U.S. Mortgage Insurance
Through the U.S. Mortgage Insurance segment, the Company provides private mortgage insurance. Private mortgage insurance enables borrowers to buy homes with low-down-payment mortgages, which are usually defined as loans with a down payment of less than 20% of the home’s value. Flow insurance is primary mortgage insurance placed on an individual loan when the loan is originated. The Company’s primary mortgage insurance covers default risk on first mortgage loans generally secured by one- to four-unit residential properties and can be used to protect mortgage lenders and investors from default on any type of residential mortgage loan instrument that it has approved. The Company’s insurance covers a specified coverage percentage of a claim amount consisting of unpaid loan principal, delinquent interest and certain expenses associated with the default and subsequent foreclosure.
Under the Company’s primary bulk insurance, it insures a portfolio of loans in a single, bulk transaction. Generally, in its bulk insurance, the individual loans in the portfolio are insured to specified levels of coverage and there may be deductible provisions and aggregate loss limits applicable to all of the insured loans. In addition, loans that the Company insures in bulk transactions with loan-to-value ratios above 80% typically have flow mortgage insurance, written either by the Company or another private mortgage insurer, which helps mitigate its exposure under these transactions.

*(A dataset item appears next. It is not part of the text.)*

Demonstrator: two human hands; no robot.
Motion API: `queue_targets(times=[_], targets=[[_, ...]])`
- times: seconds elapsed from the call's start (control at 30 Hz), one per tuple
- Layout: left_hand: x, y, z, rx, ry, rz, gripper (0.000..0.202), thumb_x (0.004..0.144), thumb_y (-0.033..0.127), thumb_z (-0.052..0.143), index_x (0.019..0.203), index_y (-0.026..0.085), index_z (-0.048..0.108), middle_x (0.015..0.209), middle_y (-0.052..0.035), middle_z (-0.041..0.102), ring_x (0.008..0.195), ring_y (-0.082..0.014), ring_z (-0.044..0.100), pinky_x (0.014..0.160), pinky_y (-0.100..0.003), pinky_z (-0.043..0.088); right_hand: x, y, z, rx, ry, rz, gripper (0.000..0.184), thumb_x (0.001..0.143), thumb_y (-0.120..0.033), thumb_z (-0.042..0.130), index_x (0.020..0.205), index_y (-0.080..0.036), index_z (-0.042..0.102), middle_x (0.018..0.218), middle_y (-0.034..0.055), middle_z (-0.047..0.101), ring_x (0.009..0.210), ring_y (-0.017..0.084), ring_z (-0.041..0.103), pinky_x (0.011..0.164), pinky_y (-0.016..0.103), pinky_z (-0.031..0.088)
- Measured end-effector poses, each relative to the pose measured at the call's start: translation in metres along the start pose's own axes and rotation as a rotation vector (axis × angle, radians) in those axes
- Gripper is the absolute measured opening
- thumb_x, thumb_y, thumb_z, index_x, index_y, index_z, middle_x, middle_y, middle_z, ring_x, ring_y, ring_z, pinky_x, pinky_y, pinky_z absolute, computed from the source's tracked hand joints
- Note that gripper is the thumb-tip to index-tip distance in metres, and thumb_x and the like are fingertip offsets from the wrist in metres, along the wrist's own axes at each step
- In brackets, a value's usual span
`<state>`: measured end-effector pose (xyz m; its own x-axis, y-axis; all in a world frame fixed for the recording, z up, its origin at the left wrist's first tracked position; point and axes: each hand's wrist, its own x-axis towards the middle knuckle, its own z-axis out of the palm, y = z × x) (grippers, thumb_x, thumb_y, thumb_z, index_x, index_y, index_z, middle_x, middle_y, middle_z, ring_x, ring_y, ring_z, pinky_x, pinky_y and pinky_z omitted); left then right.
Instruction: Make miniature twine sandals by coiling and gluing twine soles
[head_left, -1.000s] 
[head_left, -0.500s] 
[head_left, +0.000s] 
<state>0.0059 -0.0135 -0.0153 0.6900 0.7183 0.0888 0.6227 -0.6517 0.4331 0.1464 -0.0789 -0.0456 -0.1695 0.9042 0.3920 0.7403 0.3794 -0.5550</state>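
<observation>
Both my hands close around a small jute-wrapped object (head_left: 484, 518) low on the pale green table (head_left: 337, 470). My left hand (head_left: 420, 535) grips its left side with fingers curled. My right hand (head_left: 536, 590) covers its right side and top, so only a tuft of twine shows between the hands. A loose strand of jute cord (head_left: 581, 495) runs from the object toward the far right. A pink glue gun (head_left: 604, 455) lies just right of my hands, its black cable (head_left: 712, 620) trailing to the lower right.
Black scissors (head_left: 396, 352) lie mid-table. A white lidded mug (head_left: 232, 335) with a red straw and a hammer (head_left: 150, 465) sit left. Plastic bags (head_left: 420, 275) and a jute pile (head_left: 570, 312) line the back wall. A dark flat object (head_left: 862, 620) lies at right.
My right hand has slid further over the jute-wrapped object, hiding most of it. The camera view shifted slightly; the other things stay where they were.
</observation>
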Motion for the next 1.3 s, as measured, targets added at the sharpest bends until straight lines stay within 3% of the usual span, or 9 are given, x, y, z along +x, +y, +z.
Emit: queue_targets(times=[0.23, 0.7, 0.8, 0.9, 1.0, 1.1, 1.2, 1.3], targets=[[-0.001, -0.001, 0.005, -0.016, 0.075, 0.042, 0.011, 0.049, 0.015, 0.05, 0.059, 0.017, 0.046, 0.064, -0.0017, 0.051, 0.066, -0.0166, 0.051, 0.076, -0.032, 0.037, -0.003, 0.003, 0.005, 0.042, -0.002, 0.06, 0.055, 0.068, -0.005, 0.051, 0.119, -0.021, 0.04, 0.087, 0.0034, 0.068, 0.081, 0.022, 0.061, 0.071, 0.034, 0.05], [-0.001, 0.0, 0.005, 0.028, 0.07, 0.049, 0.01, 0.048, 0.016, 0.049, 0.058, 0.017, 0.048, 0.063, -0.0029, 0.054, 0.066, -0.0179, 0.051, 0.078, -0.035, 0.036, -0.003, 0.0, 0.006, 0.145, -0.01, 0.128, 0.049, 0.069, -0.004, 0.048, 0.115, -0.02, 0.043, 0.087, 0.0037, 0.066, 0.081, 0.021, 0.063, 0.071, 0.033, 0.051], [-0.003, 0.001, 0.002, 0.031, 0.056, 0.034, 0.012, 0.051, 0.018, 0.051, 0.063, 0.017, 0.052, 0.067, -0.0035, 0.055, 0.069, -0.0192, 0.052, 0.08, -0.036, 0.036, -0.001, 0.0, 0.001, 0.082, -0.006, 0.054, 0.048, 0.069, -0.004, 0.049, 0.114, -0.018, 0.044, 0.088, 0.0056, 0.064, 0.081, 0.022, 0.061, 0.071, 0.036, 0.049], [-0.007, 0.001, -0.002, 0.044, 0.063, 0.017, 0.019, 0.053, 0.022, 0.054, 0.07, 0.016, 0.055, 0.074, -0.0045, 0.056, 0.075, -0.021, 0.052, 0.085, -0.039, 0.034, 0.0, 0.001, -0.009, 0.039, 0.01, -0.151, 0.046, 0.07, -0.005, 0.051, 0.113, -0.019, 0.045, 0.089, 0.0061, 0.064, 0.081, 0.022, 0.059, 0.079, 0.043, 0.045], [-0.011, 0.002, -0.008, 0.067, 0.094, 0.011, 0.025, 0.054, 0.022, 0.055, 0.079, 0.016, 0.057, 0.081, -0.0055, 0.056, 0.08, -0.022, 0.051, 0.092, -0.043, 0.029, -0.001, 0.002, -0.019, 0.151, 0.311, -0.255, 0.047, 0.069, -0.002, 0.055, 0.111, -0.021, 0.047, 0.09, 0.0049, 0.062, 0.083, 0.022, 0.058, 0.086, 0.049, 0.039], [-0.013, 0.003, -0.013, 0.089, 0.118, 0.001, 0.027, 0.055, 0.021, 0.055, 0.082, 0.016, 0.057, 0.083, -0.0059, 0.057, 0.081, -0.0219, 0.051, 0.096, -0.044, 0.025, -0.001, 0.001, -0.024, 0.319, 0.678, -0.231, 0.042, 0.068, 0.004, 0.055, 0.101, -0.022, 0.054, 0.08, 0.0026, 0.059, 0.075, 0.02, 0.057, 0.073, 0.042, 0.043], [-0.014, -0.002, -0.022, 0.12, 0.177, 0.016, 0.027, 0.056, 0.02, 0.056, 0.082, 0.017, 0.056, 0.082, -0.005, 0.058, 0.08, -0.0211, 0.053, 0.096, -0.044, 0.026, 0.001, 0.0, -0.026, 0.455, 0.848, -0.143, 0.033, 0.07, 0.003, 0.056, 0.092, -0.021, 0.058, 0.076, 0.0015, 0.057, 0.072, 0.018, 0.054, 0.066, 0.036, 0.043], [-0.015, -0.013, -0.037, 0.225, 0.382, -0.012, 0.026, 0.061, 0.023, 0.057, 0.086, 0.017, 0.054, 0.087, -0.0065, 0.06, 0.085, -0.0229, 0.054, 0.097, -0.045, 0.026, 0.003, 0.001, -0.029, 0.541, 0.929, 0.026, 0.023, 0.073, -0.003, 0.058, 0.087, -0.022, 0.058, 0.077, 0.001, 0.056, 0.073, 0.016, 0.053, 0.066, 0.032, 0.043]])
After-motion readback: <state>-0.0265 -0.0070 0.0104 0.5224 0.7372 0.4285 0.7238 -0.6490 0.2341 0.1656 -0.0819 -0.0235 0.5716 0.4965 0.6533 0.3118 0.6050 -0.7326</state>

Pool insurance generally covers the loss on a defaulted mortgage loan that either exceeds the claim payment under the primary coverage (if primary insurance is required on that loan) or the total loss (if that loan does not require primary insurance), in each case up to a stated aggregate loss limit on the pool. These policies cover prime credit-quality second lien mortgages and typically include aggregate stop loss provisions.
The Company competes with Mortgage Guaranty Insurance Corporation; PMI Mortgage Insurance Company, CMG Mortgage Insurance Company, Radian Guaranty Inc., Republic Mortgage Insurance Company, Triad Guaranty Insurance Corporation, United Guaranty Residential Insurance Company and Canada Mortgage and Housing Corporation.